In addition, Kentucky, as well as 47 other states, has adopted provisions of the Uniform Criminal Extradition Act (KRS 440.210) to permit Kentucky to extradite a person to another state based on constructive rather than actual presence in the state where the crime was committed. See ALI, Commentary, p. 59 and n. 80; Squadroni v. Smith, Ky., 349 S.W.2d 700 (1961); and OAG 65-482. In 1987, the United States Supreme Court ruled that interstate extradition is no longer a discretionary function of the states but is instead a constitutional imperative that must be enforced by the state where the interstate fugitive is located. Puerto Rico v. Branstad, 483 U.S. 219, 227, 107 S. Ct. 2802, 2808, 97 L. Ed. 2d 187, 195 (1987), overruling in part Kentucky v. Dennison, Governor of Ohio, 24 How. 66 (1861). The Extradition Clause of Article IV, Section 2, paragraph 2, of the United States Constitution recognizes the necessity of interstate law enforcement. See California v. Superior Court of San Bernardino County, California, 482 U.S. 400, 107 S. Ct. 2433, 96 L. Ed. 2d 332 (1987).

In Jones v. Black, Ky., 468 S.W.2d 274 (1971), Kentucky's highest court upheld the authority of a Kentucky parole officer to arrest a Kentucky parolee in another state pursuant to the Interstate Parole Compact, KRS 439.560. The Interstate Parole Compact has been held to be constitutional. Rider v. McLeod, Okla. Crim., 323 P.2d 741 (1958) (collecting cases); State ex rel Niederer v. Cady, 72 Wis.2d 311, 240 N.W.2d 626 (1976) (collecting cases). In Bircham v. Commonwealth, Ky., 238 S.W.2d 1008, 1015-1016 (1951), Kentucky's highest court held that a Kentucky peace officer could arrest an interstate fugitive in Kentucky under Federal law (Title 18 U.S.C. Section 1073), even though no Kentucky statute authorized the arrest. Therefore, we have no doubt that a Kentucky peace officer may arrest an individual accused of a crime wherever that individual may be located, even if outside Kentucky, when the arrest is authorized by Federal law or by an interstate agreement. The Kentucky General Assembly has expressed its legislative policy that state boundaries shall yield to effective law enforcement to the maximum extent permitted by the Constitution of the United States.

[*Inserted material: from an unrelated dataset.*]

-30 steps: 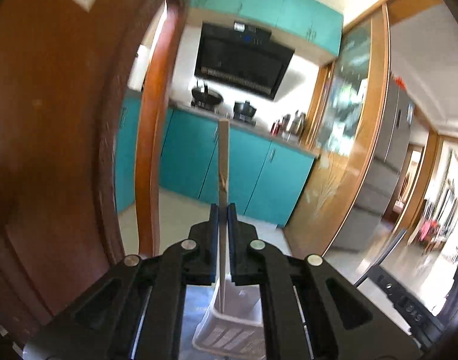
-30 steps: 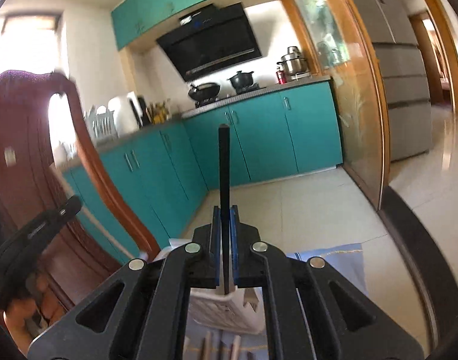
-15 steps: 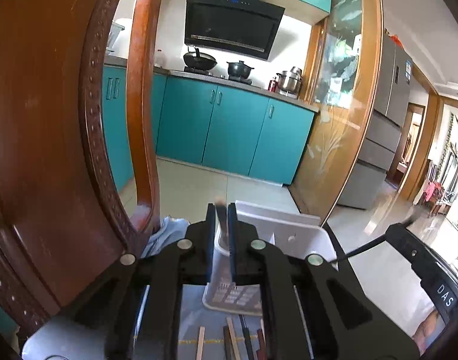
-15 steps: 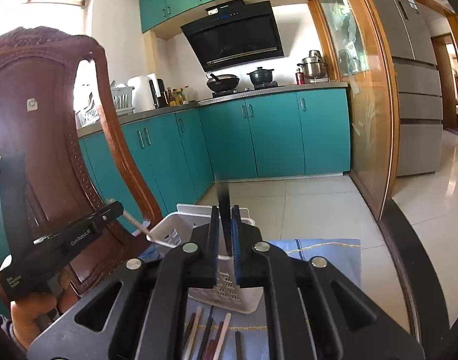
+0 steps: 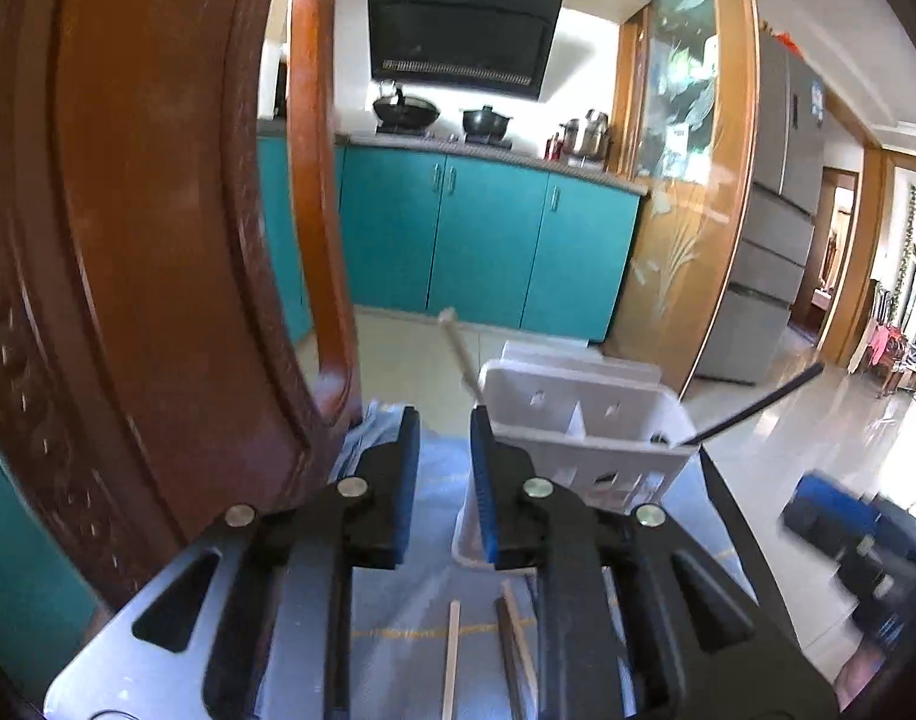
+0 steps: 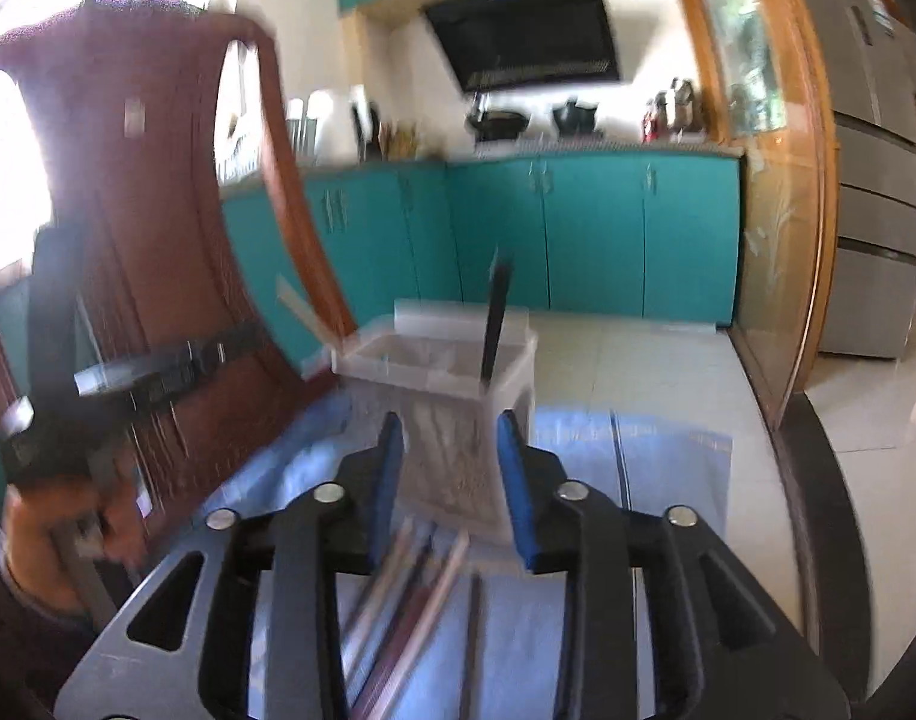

As noted in 81A C.J.S., States, Section 28, pages 344-345:

The states may agree to cooperate with the federal government in projects which serve the welfare of both the states and the nation . . . . Enforcement of the criminal law is an appropriate field for cooperation between state and federal governments.

(Emphasis in original.)

Cooperation between the Commonwealth of Kentucky and the United States Government does not offend the soverign powers of either government. We have no doubt that because of the enactment of KRS 65.240 the General Assembly intended for such cooperation to occur. We also note that Kentucky peace officers may enforce federal laws when permitted by the Federal Government. As noted in 81A C.J.S., States, Section 20, pages 305-306:

As a general rule the laws of the United States are laws in the several states, and are just as binding on the citizens and courts thereof as state laws, and the Constitution, laws, and treaties of the United States are as much a part of the law of every state as its own local laws and constitution. Accordingly, the state courts are required to give to the statutes of the United States the same recognition, force, and effect accorded the laws of the states.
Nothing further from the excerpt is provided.